# [GOAL OF THE EXERCISE]
Which lines of the material contain the word "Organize"? Show each one.
>>>>>
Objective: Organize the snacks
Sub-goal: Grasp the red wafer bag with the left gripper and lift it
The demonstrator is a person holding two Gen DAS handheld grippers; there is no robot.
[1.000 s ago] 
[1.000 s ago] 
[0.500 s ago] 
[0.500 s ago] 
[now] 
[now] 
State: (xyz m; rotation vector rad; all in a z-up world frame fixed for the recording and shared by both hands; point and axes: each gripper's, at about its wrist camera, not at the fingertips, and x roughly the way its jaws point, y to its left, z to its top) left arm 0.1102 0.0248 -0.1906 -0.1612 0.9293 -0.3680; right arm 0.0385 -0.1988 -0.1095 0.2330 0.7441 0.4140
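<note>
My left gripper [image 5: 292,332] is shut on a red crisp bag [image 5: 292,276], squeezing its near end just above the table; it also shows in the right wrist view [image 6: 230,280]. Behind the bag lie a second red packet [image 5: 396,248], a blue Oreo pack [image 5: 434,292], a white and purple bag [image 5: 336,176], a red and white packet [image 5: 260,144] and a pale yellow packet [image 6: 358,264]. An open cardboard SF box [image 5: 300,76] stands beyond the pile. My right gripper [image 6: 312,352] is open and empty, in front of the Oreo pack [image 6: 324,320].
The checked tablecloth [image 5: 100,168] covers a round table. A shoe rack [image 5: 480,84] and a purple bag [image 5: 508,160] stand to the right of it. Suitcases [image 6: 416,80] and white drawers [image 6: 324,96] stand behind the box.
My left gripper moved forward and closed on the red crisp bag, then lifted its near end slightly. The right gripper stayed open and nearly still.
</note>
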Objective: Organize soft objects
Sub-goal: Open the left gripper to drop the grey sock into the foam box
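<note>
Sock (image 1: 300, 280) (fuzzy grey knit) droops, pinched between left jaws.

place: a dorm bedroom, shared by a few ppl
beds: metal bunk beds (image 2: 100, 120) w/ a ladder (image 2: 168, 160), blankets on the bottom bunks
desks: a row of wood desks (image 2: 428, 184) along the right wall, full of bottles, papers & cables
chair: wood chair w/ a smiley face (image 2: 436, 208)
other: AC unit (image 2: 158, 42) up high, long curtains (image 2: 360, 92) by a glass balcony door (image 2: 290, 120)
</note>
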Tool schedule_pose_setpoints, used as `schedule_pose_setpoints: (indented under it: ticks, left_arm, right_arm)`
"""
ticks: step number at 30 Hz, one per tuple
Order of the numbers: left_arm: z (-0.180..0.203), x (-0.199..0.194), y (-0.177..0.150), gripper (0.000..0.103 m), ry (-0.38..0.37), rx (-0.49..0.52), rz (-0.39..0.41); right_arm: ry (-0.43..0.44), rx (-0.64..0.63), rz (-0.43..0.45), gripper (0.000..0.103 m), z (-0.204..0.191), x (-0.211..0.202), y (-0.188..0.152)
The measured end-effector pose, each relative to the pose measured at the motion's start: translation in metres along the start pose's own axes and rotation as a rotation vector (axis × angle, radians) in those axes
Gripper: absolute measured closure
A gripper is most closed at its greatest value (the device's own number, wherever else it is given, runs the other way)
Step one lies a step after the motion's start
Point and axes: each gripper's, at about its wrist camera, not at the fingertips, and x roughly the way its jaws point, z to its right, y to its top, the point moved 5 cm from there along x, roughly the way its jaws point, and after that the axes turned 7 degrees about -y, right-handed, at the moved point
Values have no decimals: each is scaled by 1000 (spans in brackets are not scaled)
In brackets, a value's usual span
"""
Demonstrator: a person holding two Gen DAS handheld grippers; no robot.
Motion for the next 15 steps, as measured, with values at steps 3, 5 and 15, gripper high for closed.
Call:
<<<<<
# [OUTPUT FOR THIS EXERCISE]
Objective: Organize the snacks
Objective: Organize soft objects

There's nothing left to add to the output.